It seems as though every time I sit down and place my fingers on this keyboard, all the thoughts that were previously settling in my head become so frightened by the prospect of being expressed that they scare themselves back into a frenzied cloud, like so many birds on the beach. Whatever important thing I had to say has completely eluded me, making this yet another post almost completely devoid of meaning.
A bit has come back to me. Irony?
Earlier, it dawned on my for the umpteenth time that I cannot pretend to really know anything. Especially someone as young as myself, having existed for a mere eighteen years, cannot expect to really understand anything in the world at all. Those older than myself generally have more valid insight, but even they do not really understand much of anything. The world changes too frequently to really draw any solid conclusions; our being is too infinite and incapable of understanding itself to actually grasp anything at all.

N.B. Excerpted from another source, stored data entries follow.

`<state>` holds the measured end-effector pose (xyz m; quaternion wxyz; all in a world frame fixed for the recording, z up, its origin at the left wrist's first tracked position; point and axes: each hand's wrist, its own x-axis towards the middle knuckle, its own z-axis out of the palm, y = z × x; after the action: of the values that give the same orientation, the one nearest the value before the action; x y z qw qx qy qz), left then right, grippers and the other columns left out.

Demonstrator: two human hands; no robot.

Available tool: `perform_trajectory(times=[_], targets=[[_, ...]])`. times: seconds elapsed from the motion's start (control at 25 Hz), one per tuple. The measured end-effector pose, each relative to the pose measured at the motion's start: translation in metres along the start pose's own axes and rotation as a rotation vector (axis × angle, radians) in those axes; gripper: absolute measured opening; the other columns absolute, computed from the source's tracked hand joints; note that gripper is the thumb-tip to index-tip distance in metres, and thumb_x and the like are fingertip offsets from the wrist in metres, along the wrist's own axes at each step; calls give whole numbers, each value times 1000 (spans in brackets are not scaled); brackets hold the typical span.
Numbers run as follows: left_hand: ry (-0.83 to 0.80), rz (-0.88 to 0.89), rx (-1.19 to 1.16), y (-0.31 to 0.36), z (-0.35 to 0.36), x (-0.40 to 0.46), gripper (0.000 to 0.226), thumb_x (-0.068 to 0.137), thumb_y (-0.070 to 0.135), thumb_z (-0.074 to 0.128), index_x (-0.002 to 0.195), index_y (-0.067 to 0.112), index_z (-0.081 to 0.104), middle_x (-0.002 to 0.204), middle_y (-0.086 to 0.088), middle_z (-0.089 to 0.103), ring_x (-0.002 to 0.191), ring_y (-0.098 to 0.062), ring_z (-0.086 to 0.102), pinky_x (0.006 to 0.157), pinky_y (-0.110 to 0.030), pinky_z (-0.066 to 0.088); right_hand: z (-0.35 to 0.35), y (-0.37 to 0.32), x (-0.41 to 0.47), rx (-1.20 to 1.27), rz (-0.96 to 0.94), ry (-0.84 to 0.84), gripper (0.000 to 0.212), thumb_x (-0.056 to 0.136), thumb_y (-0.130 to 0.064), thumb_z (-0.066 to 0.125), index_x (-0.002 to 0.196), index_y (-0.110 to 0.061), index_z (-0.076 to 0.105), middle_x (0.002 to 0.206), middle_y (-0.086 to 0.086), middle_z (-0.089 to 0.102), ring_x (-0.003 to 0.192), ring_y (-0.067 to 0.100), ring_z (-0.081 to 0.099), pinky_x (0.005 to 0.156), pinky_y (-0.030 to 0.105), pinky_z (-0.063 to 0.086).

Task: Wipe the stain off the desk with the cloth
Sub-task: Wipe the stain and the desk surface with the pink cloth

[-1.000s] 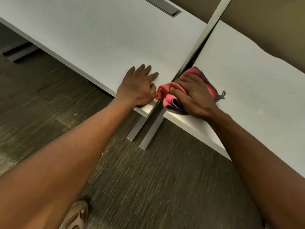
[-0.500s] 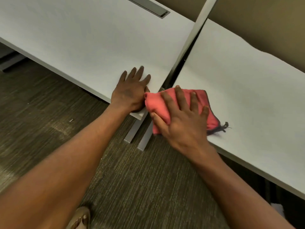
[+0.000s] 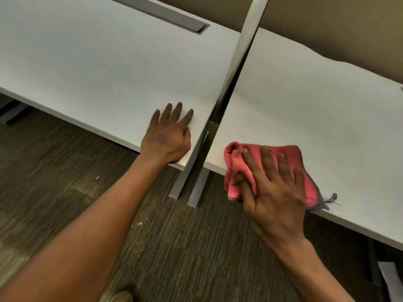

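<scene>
A pink cloth (image 3: 290,153) with a frayed grey edge lies on the front edge of the right white desk (image 3: 316,110), partly hanging over it. My right hand (image 3: 274,192) presses flat on the cloth, fingers spread, thumb curled around its front fold. My left hand (image 3: 168,136) rests palm down on the near corner of the left white desk (image 3: 98,68), holding nothing. I can make out no stain on either desk top.
A grey divider post (image 3: 242,51) runs between the two desks, with grey metal legs (image 3: 189,188) below the gap. A grey cable slot (image 3: 165,14) sits at the back of the left desk. Dark carpet (image 3: 65,182) lies in front; a shoe tip shows at the bottom.
My right hand has slid the cloth from the desk's left corner along the front edge to the right and flattened on it. My left hand has stayed on the left desk's corner.
</scene>
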<state>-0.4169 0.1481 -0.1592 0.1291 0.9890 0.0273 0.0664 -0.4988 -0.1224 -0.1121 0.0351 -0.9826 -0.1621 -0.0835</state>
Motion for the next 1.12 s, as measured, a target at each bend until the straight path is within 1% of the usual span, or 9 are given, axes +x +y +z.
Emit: perform_trajectory(times=[0.12, 0.2, 0.4, 0.52, 0.64, 0.76, 0.84, 1.0, 1.12], targets=[[-12, -14, 12, -1, 2, 2, 64, 98, 40, 18, 161, 32, 16, 170, -5, 13, 157, -27, 6, 127, -48, 6, -3, -3, 42, 55, 76, -97, 63, 100, -70, 4, 160, -52, 12, 172, -7, 18, 159, 31, 17, 122, 67, 17], [-15, -8, 18, 0, 2, 3, 65, 96, 42, 16, 161, 32, 15, 170, -5, 13, 157, -28, 5, 127, -49, 7, 1, -1, 89, 85, 79, -178, 63, 97, -71, 7, 158, -57, 7, 174, -11, 9, 160, 30, 8, 123, 67, 10], [-44, -13, 23, 3, -3, -1, 61, 102, 39, 21, 161, 32, 11, 171, -4, 9, 158, -26, 0, 127, -50, 5, 3, -6, 187, 158, 149, -252, 55, 107, -58, 20, 161, -47, 17, 175, -6, 7, 160, 32, 2, 124, 68, 5], [-58, -6, 2, 4, -7, -1, 60, 103, 39, 22, 162, 33, 10, 171, -1, 6, 158, -23, -3, 127, -49, 4, 1, -11, 170, 151, 101, -240, 57, 107, -59, 17, 162, -48, 10, 175, -5, 3, 161, 31, 0, 124, 66, 4], [-58, 3, 16, 2, -5, 1, 60, 103, 42, 19, 161, 34, 10, 171, -1, 7, 158, -24, -2, 127, -50, 4, 5, -14, 94, 171, -46, -174, 58, 102, -68, 7, 158, -57, -5, 173, -13, -4, 160, 23, -6, 125, 59, -2], [-59, -5, 18, 2, -2, 2, 61, 102, 51, 11, 161, 36, 10, 171, 0, 6, 158, -23, -3, 127, -51, 4, 9, -13, 65, 173, -62, -160, 58, 98, -73, 2, 152, -63, -15, 171, -19, -9, 157, 16, -11, 123, 55, -6], [-68, -5, 25, 1, 0, 2, 64, 99, 56, 7, 161, 36, 8, 171, 1, 4, 158, -23, -5, 127, -51, 3, 13, -10, 100, 144, -30, -160, 61, 96, -72, 2, 155, -60, -10, 172, -17, -5, 159, 18, -6, 124, 56, -3], [-67, -13, 8, 1, -2, 2, 67, 97, 57, 6, 161, 37, 10, 171, 3, 3, 158, -20, -5, 127, -50, 1, 15, 1, 220, 161, 105, -152, 57, 106, -55, 21, 161, -41, 19, 174, -5, 12, 159, 30, 9, 123, 67, 8], [-53, -16, -1, -1, -1, 4, 67, 96, 58, 8, 160, 39, 14, 171, 4, 7, 158, -19, -2, 126, -49, 2, 17, 7, 264, 151, 139, -235, 57, 108, -50, 26, 163, -35, 20, 174, -6, 9, 160, 29, 7, 123, 68, 7]])
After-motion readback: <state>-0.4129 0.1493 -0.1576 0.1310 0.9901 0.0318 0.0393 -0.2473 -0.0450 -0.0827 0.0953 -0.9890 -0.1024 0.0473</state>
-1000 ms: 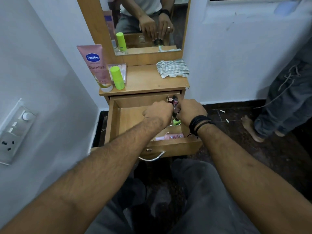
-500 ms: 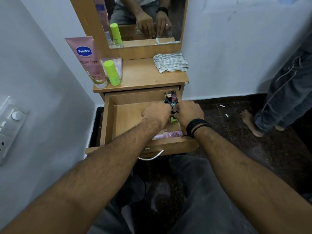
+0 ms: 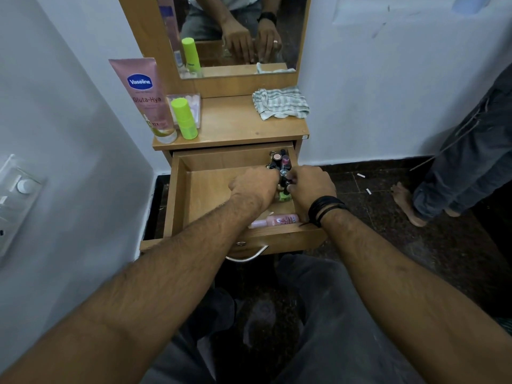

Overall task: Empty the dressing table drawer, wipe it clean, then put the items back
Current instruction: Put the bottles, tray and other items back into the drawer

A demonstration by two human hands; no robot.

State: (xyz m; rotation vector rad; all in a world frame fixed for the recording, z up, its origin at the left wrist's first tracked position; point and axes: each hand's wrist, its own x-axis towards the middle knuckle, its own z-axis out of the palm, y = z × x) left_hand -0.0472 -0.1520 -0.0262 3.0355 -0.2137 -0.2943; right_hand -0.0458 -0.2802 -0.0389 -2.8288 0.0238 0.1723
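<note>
The wooden drawer of the dressing table stands pulled out. Several lipsticks and small bottles stand upright in its right rear corner. My left hand and my right hand are both inside the drawer, curled around this cluster from either side. A small green item shows between the hands. A pink tube lies flat at the drawer's front right. What each hand's fingers grip is hidden. A striped cloth lies crumpled on the tabletop at the right.
On the tabletop's left stand a pink Vaseline tube, a green bottle and a clear box. A mirror rises behind. White walls close in on both sides. Another person's bare foot is on the dark floor at right.
The view has tilted down slightly, so the table sits a bit lower in frame. Both hands stay at the cluster in the drawer's right side, barely shifted.
</note>
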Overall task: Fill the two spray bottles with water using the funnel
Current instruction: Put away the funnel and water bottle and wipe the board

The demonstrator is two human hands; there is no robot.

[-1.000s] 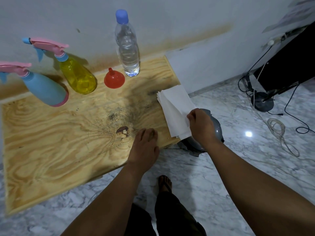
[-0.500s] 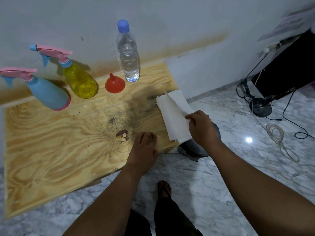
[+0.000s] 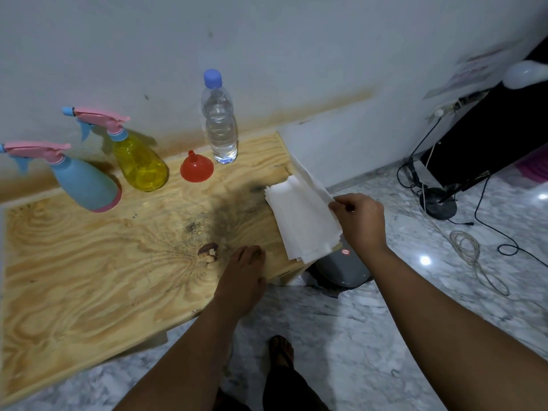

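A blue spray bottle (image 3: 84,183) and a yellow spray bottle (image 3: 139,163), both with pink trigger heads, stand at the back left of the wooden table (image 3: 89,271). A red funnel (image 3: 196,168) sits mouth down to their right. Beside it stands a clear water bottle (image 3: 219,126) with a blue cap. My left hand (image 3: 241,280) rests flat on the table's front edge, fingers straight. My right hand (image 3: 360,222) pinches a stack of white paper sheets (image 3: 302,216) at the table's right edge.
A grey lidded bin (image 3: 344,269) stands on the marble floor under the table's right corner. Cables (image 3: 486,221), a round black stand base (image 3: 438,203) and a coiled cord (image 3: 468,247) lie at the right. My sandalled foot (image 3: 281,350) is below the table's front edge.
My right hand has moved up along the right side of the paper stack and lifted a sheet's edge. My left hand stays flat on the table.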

And so the greatest truths of our history have come from men and women who observe the nature of man and our repeated behaviors. But there is such a small collection of predictable human traits that most of what we can solidly deduce about the human race has already been voiced.
And on a general scale, we are too busy in our own times and spheres of being to understand those few truths of human existence and apply them.
Of course, just because a thing is known does not make it manifest. For most truths of human existence go completely unrealized. And even when we have learned something about ourselves, we quickly forget our motivation and reason for change.
And so it is with my own life. I changed, putting faith in Christ instead of the world, and it was apparent to me the reason for my change. For a while, anyway. Now all I can do is recite the words in my head that used to spark such passion in me, only to find that the nothing in me moves. I watch sort of disembodied as I take slow, meandering steps away from Christ, following this daisy path to destruction.
The strange thing is, I know none of this can end well. I know I'm setting myself up for failure and defeat and rough times...but I can't seem to do anything to stop myself. I could, of course, I have the power over myself to control what I do...but it just never seems to happen.
The turning point evades me still and I'll be stuck here a while longer, I fear, before I'm able to feel the depth of my own self-destruction.